Task requirements:
For the entries that follow, restate word for word the line containing "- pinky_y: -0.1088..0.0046", the line containing "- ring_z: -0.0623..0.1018", and every line that lies between them.

Data listing:

★ ★ ★ ★ ★ ★ ★

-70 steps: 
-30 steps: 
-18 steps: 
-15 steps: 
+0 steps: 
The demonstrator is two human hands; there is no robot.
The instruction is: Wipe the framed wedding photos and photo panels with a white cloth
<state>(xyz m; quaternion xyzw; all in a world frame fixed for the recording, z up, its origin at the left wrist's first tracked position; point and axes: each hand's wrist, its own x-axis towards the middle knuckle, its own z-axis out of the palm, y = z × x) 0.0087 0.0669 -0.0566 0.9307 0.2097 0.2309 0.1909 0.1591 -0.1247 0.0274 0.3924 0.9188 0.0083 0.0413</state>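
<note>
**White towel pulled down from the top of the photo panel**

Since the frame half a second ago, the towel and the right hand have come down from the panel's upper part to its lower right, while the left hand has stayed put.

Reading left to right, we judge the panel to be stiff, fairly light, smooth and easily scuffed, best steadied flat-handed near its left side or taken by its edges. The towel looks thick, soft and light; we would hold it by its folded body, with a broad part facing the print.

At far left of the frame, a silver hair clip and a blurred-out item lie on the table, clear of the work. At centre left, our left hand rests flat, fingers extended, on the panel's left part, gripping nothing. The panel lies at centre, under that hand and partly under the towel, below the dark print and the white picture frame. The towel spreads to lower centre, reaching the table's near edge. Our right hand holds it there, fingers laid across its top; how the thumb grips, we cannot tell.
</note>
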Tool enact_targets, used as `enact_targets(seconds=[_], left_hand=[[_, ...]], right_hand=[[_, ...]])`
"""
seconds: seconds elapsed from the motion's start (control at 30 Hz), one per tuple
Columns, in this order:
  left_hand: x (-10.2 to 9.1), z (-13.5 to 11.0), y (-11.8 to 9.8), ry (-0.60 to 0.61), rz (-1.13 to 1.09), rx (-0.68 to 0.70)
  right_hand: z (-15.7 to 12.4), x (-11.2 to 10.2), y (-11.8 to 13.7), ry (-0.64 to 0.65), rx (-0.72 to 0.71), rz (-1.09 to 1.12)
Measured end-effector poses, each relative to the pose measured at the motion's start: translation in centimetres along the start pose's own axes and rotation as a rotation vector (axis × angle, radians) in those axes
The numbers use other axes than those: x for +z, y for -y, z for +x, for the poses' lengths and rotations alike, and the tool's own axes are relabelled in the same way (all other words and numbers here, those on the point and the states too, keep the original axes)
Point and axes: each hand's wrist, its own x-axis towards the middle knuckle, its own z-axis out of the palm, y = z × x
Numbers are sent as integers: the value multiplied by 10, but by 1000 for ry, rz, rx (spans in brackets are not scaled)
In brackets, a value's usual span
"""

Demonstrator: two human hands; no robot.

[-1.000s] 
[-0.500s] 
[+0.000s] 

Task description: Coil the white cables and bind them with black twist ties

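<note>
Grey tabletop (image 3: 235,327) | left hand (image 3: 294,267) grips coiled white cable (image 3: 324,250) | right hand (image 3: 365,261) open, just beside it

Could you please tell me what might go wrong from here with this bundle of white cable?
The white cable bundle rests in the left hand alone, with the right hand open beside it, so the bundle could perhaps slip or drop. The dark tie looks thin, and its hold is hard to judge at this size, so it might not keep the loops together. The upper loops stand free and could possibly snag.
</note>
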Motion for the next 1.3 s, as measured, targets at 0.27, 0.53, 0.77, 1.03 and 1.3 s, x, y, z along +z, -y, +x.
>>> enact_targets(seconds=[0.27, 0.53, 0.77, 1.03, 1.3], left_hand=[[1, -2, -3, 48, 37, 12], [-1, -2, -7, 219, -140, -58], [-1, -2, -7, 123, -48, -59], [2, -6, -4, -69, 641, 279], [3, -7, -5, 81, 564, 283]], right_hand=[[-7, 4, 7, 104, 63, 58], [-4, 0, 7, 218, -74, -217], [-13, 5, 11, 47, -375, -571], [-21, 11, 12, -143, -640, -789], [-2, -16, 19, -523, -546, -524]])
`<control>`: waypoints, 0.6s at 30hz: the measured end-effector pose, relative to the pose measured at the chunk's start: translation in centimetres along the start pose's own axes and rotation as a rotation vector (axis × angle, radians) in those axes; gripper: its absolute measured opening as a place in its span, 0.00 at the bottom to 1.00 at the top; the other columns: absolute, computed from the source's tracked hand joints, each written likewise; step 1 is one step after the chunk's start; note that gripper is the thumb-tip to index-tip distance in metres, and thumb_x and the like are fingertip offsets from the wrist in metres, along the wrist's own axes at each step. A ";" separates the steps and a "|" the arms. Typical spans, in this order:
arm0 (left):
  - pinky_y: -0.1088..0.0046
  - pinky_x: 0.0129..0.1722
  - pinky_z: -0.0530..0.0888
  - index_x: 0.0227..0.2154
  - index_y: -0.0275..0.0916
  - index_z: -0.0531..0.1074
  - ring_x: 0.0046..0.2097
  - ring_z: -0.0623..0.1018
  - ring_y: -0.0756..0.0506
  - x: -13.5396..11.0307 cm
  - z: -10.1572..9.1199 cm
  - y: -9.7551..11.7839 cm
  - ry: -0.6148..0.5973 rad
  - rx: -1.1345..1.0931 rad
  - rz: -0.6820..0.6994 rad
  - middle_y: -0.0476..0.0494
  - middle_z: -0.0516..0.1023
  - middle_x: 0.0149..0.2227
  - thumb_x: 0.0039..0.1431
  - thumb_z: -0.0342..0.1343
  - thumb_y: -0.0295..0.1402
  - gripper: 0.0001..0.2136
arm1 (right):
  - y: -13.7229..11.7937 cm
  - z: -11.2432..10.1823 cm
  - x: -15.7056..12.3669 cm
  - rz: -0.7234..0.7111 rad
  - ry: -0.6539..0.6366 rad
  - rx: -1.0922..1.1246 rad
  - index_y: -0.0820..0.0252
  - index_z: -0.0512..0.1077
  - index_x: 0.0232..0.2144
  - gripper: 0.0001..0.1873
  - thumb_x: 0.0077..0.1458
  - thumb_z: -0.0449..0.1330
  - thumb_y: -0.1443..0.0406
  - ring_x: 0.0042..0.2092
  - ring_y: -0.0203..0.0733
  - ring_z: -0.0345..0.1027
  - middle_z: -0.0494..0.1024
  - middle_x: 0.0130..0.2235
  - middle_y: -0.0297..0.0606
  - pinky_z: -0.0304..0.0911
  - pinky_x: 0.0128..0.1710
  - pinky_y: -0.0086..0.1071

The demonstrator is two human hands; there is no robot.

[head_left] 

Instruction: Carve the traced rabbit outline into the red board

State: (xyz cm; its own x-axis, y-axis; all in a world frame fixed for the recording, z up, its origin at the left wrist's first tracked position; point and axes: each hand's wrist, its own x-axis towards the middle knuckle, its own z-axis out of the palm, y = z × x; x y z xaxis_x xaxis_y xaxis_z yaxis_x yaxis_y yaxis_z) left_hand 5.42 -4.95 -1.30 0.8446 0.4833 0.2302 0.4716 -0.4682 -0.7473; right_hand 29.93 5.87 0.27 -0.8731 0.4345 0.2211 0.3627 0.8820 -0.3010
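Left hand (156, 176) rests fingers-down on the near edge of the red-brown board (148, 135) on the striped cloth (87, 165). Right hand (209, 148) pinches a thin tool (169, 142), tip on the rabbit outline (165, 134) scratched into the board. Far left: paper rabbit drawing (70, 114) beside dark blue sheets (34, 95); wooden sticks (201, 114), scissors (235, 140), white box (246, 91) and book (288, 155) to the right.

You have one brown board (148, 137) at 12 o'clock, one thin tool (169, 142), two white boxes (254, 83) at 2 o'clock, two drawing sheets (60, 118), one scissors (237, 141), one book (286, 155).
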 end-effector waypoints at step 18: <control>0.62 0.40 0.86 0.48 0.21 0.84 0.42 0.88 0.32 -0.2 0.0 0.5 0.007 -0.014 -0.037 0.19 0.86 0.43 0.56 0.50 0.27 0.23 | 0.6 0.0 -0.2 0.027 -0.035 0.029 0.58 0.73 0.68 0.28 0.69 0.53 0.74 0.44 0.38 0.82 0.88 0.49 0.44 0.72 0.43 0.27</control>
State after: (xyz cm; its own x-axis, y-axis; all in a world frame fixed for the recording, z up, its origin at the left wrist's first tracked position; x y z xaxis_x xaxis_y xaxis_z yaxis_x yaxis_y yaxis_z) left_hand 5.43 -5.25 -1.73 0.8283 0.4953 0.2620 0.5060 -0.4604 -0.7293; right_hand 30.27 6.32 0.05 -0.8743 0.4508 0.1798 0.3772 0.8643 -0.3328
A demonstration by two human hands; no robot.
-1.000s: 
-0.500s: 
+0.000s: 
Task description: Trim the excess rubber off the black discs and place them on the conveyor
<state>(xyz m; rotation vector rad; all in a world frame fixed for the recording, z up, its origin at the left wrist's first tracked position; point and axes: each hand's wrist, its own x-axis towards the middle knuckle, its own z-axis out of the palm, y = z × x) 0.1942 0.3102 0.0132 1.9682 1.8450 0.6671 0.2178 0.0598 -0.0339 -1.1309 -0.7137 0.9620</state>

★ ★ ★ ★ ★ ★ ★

Output of the task:
  - pinky_y: -0.1088..0.0046
  - pinky_x: 0.0129..0.1722
  - pinky_z: -0.0530..0.0888
  - index_x: 0.0227..0.2154
  - index_y: -0.0275..0.0916
  - index_z: -0.0531..0.1074
  - ring_x: 0.0046..0.2097
  - ring_z: -0.0623..0.1018

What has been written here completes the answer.